Il y eut ici un court moment de silence, jusqu’à ce que M. Brownlow reprit le fil de la narration.

« Quelques années plus tard, dit-il, je reçus la visite de la mère d’Édouard Leeford, de cette homme ici présent… À dix-huit ans, il l’avait quittée, lui avait volé ses bijoux et son argent, s’était fait joueur, escroc, faussaire, et s’était sauvé à Londres où, depuis deux ans, il ne fréquentait que les êtres les plus dégradés. Elle était atteinte d’une incurable et douloureuse maladie, et désirait le revoir avant de mourir. Après de longues et inutiles recherches, on parvint enfin à le découvrir, et il partit avec elle pour la France.

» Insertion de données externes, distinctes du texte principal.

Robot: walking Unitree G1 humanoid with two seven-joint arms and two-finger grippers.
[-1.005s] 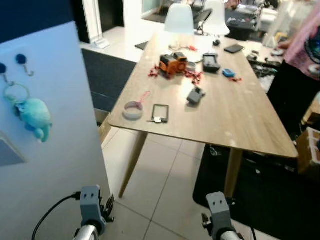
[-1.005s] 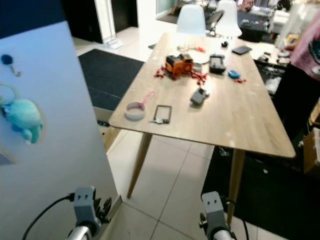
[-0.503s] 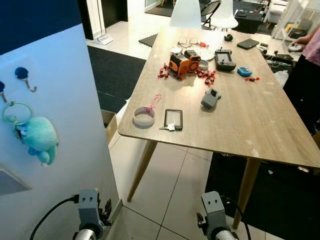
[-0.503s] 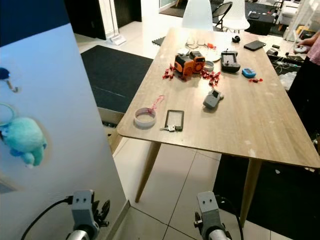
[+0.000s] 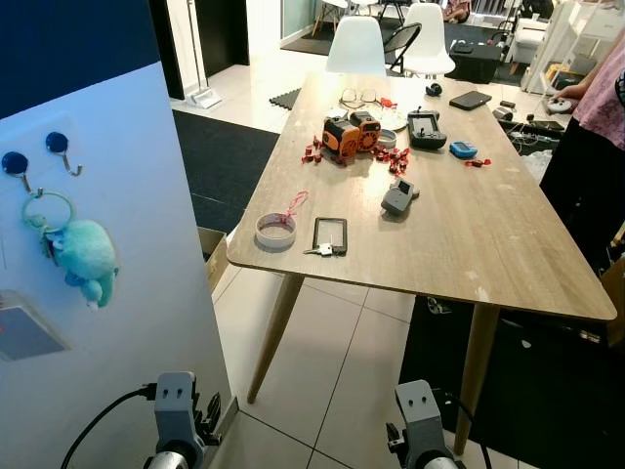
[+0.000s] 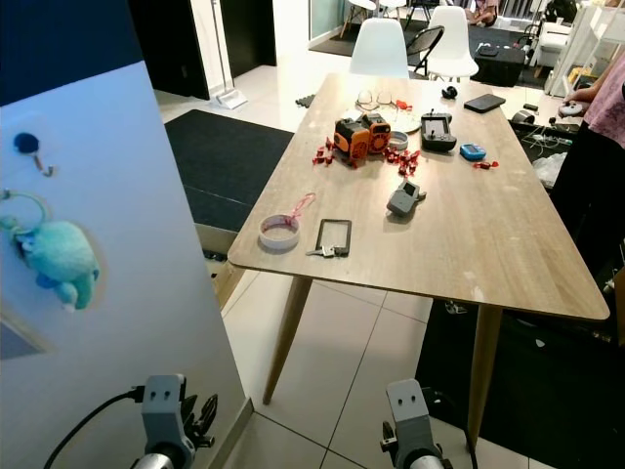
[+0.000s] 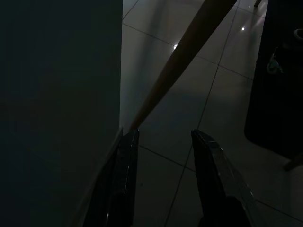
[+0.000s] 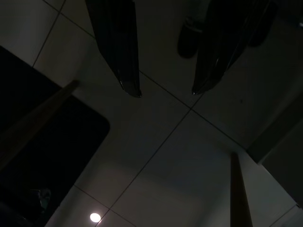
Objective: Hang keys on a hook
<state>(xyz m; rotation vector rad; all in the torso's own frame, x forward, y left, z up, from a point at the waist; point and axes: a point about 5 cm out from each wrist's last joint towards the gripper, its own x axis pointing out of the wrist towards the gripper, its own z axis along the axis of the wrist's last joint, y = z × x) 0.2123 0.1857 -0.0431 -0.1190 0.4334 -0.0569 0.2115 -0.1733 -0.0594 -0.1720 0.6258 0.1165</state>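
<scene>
- The small silver keys on a black rectangular fob (image 5: 328,237) lie near the front edge of the long light wooden table (image 5: 508,244), just beside a grey roll of tape (image 5: 274,230).
- Two blue-capped wall hooks (image 5: 59,147) sit on the pale blue panel (image 5: 146,254); a teal plush keyring (image 5: 83,256) hangs below them.
- The left claw (image 7: 163,137) hangs low over the tiled floor (image 5: 332,352), its fingers apart and holding nothing.
- The right claw (image 8: 163,90) does likewise, spread and empty.

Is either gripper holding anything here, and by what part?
Nothing is held. The left gripper and right gripper both hang open over the floor; the keys lie on the table.
</scene>
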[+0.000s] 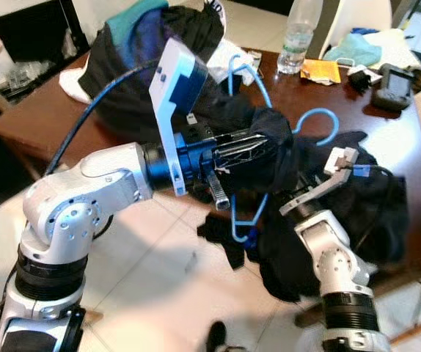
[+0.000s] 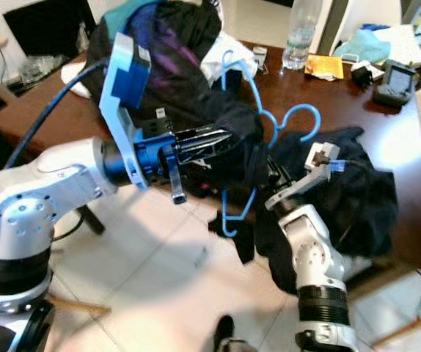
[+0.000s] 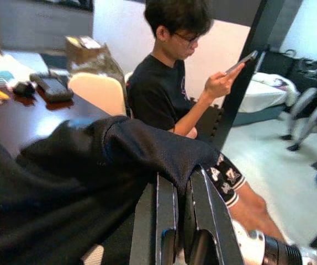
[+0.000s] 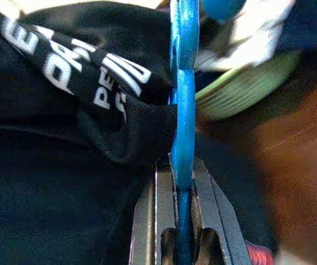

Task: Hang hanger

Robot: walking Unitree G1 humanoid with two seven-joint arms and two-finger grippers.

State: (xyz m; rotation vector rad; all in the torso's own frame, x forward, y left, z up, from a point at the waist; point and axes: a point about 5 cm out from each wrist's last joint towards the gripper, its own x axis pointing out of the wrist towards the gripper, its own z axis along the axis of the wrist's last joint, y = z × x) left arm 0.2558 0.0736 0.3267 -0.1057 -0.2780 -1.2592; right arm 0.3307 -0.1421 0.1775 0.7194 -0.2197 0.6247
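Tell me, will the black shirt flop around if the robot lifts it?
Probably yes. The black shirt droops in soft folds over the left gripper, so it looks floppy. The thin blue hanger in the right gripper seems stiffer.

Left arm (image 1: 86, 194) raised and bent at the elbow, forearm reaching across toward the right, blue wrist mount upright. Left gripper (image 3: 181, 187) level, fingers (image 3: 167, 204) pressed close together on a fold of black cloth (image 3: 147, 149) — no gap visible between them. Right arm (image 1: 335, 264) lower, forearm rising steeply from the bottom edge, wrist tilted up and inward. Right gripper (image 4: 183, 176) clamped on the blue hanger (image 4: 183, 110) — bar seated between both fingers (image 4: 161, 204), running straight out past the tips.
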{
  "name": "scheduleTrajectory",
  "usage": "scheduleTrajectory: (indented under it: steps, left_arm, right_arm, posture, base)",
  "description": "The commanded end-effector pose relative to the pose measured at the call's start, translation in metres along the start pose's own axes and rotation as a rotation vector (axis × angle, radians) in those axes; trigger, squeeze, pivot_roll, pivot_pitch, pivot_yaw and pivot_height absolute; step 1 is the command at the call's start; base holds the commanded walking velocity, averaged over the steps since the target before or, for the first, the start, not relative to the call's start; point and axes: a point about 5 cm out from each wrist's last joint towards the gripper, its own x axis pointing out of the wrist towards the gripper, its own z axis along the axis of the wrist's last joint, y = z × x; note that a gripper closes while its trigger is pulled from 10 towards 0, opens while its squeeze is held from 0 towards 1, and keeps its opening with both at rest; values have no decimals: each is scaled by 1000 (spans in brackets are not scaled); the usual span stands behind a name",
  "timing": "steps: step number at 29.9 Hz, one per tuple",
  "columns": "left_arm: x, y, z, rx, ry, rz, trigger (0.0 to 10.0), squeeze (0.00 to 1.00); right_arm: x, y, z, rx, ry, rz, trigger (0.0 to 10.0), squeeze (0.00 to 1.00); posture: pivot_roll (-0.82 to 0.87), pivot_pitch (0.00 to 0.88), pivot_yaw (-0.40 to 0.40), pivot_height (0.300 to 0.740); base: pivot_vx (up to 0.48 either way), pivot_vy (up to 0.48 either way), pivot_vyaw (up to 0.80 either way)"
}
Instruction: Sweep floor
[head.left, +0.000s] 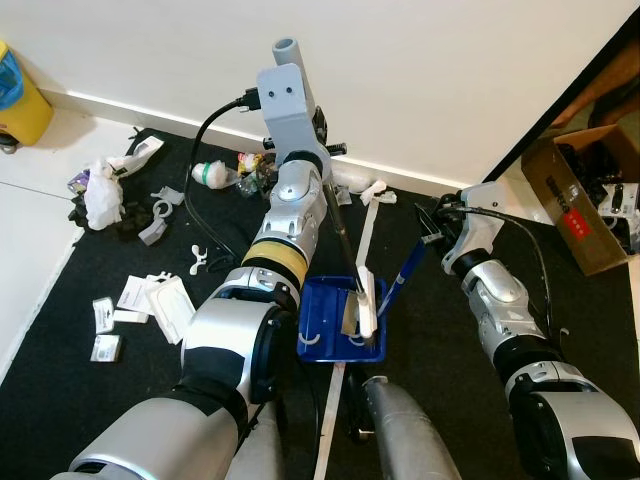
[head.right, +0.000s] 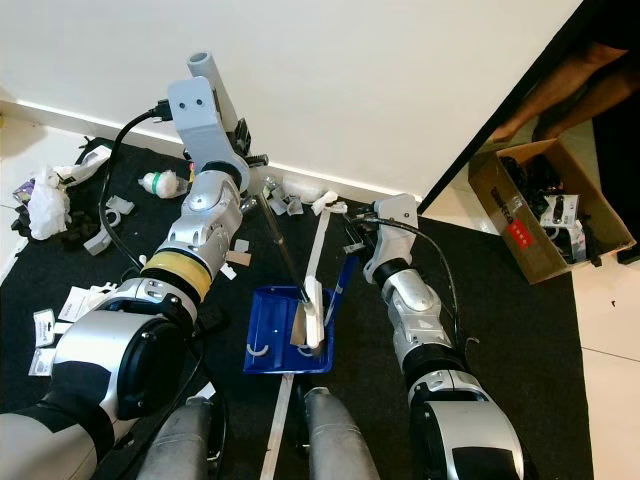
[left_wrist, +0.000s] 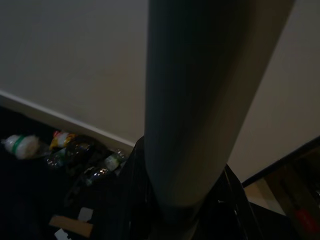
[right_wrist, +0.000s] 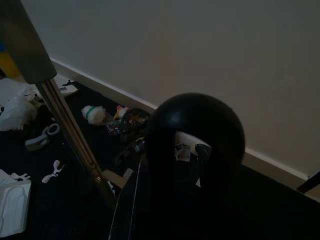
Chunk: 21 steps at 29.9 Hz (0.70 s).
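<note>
Here, the head views show the whole setup: a blue dustpan (head.left: 325, 318) lies flat on the black mat (head.left: 60, 400) between the two arms, w/ a white brush head (head.left: 368, 305) resting in it. The broom (head.right: 283, 250) runs as a thin pole from that head up & away toward the wall, tilted, its grey top (head.left: 287, 50) sticking out above the left gripper (head.left: 285, 110). So its long axis goes from dustpan to wall, head end nearest the robot. The dustpan's blue handle (head.left: 405, 272) rises at a slant toward the right gripper (head.left: 445, 222).

Left wrist view adds what the head views don't: the grey pole (left_wrist: 200, 100) close up, running along the gripper, plus bottles (left_wrist: 22, 146) lying by the skirting. Jaws seem closed round the pole, but can't tell for sure. Right wrist view shows a black round knob (right_wrist: 195, 125) right in front of the cam, w/ the broom pole (right_wrist: 70, 130) crossing beside it; jaw state there can't be told.

Litter sits on the mat on the robot's left: white bag (head.left: 100, 195), paper cards (head.left: 155, 300), clips (head.left: 203, 260). A cardboard box (head.right: 545, 210) stands off the mat to the right; a yellow bin (head.left: 20, 95) is far left.
</note>
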Motion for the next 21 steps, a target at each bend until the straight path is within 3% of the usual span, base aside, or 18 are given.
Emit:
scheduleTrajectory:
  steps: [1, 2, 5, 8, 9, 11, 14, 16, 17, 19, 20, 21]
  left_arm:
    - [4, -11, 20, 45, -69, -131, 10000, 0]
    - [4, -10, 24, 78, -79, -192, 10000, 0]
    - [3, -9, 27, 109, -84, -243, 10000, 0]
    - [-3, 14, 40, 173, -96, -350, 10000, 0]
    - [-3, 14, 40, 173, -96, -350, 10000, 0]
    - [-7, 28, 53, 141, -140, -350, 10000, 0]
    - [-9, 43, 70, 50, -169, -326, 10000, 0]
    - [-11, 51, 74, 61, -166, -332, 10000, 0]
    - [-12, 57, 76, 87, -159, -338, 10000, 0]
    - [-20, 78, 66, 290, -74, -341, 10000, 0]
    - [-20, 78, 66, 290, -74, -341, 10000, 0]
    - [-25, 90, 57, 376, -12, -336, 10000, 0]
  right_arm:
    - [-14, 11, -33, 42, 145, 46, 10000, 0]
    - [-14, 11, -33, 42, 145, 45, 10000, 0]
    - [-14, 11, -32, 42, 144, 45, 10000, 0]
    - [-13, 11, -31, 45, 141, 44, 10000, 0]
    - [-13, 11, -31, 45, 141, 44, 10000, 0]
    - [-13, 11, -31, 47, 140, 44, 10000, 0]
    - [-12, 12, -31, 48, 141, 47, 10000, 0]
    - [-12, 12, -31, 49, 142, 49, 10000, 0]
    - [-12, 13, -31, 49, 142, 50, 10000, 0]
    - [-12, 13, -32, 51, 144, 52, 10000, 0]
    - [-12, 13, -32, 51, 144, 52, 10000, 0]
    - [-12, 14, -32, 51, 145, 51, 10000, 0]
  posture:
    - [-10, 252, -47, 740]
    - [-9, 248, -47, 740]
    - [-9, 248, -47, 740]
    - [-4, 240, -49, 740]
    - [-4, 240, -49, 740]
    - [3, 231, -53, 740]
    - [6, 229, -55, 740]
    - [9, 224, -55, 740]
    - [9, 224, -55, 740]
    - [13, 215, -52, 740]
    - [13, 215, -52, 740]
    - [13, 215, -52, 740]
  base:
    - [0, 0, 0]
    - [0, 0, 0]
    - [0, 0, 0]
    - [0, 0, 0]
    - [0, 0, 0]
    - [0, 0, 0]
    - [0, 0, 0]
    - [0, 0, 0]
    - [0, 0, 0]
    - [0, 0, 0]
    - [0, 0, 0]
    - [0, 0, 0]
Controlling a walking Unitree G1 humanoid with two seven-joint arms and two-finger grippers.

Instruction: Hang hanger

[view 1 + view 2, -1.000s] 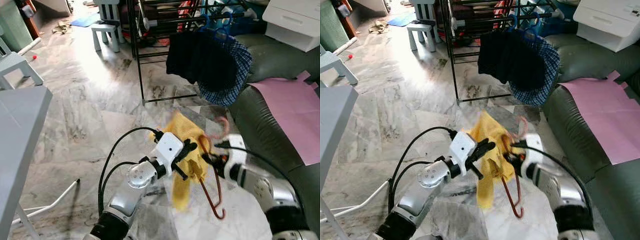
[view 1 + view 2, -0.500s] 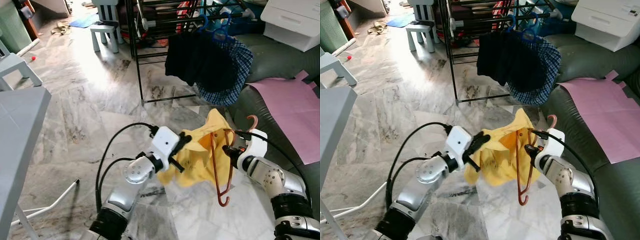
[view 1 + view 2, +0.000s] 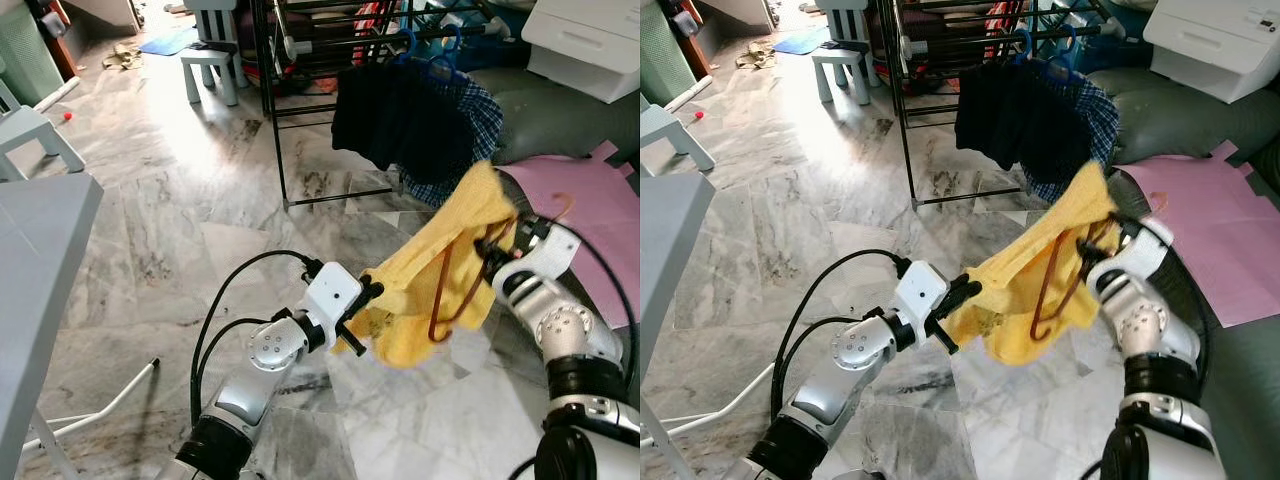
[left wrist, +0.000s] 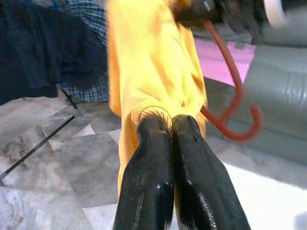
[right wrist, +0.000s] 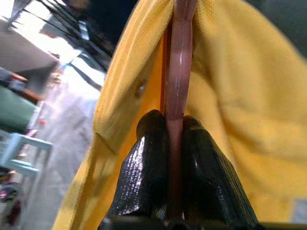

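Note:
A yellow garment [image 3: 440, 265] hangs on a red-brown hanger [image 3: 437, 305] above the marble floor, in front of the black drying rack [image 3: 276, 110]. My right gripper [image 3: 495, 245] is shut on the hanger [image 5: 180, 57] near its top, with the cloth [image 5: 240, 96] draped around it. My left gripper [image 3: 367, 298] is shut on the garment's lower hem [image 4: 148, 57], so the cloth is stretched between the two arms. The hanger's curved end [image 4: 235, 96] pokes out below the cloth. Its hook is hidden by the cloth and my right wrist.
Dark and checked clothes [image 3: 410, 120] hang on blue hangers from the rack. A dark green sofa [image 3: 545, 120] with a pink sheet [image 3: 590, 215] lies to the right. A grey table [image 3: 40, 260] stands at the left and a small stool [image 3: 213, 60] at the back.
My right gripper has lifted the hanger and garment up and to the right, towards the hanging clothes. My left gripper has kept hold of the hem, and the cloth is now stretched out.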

– Elle y mourut, dit Monks, après de cruelles souffrances ; à son lit de mort elle me révéla ses secrets et me légua la haine mortelle qu’elle avait vouée à Agnès et à son enfant. C’était une recommandation bien inutile, car il y avait déjà longtemps que j’avais hérité de cette haine. Elle ne croyait pas au suicide de la jeune fille ; elle était persuadée qu’Agnès avait eu un fils et que ce fils était vivant. Je lui jurai que, si jamais je le rencontrais sur mon chemin, je le poursuivrais, je ne lui laisserais ni paix ni trêve, je m’acharnerais après lui avec une infatigable animosité, j’assouvirais sur lui ma haine et je foulerais aux pieds ce testament insultant, en traînant le fils de l’adultère dans la boue de l’infamie, dussé-je le conduire jusqu’au pied de la potence. Il s’est enfin trouvé sur mon chemin ; j’avais bien commencé, et, sans les bavardages d’une coquine, je serais arrivé à mon but. »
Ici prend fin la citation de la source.